Tomorrow at the April Florida Fish and Wildlife Conservation Commission (FWC) meeting in Havana, Florida, three draft rules pertaining to lionfish will be proposed. The draft rules are:
- Modifying FWC’s diving rule (68B-4.012, Florida Administrative Code [FAC]) and lionfish rule (68B-5.006, FAC) to create an exception allowing persons diving by means of a rebreather to harvest lionfish
- Creating a new rule (68B-20.004, Exception to Statewide Spearing Prohibitions) to allow FWC to issue permits to tournaments or other approved organized events for the purposes of harvesting lionfish or other non-native invasive species using spearfishing gear in areas where spearing is prohibited
- Creating a new rule (68-5.005, FAC) in the FWC non-native species regulations to prohibit the importation and aquaculture of lionfish in Florida
In addition to the rulmaking process, FWC is also working directly with the Florida Legislature on two so-called “lionfish ban bills” currently under consideration.
What’s in a Name?
The non-native lionfish has become invasive in Florida, where studies have shown it is having a significant impact on native fish populations. Fighting the “lionfish invasion” is, for most people, a popular proposition whether it’s by legislation or administrative rulemaking.

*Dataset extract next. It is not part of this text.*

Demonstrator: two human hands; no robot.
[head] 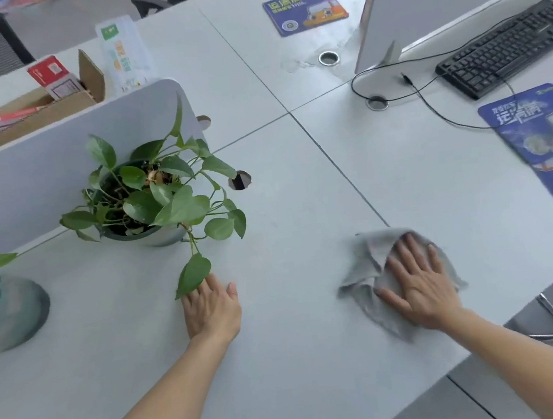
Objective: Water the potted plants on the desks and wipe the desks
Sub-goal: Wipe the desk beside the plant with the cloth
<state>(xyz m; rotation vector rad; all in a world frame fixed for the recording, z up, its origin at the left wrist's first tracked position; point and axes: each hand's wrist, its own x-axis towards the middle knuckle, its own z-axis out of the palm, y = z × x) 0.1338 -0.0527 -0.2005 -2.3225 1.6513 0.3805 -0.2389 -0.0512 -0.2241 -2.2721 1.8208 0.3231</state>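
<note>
Here, white desk [296,362], grey cloth [370,288].

Both my forearms reach forward, bare to past the elbow. My left hand [211,311] lies palm down, fingers together and pointing ahead, thumb tucked alongside, wrist straight. My right hand [419,291] lies flat too, palm down, fingers spread wide and angled slightly leftward, thumb splayed out to the left. The hands are well apart.
</note>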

A number of critics have, however, expressed concern that the language currently employed in both the bills and the draft rules is problematic. Specifically, they argue that defining lionfish as “any fish of the genus Pterois” is over-reaching, as only two species in the genus (P. miles and P. volitans) are established in Florida waters at present.
“Restricting [non-invasive lionfish species] from import simply because they are related to the invasive species could cause unwarranted economic impacts to the trade. If we are going to restrict import of all Pteroids, then should we also look at other ornamental species or families in the trade that could cause harm and enact sweeping legislation? If restrictions based on potential harm are going be made, then they should be made equitably across the board and with solid information.”
FWC defends its decision to include all species from the genus, saying that doing so will hopefully “prevent the introduction of other lionfish species not yet found in Florida waters.” Given this logic, perhaps imports of lionfishes from the genus Dendrochirus–the popular dwarf lionfishes–should also be banned.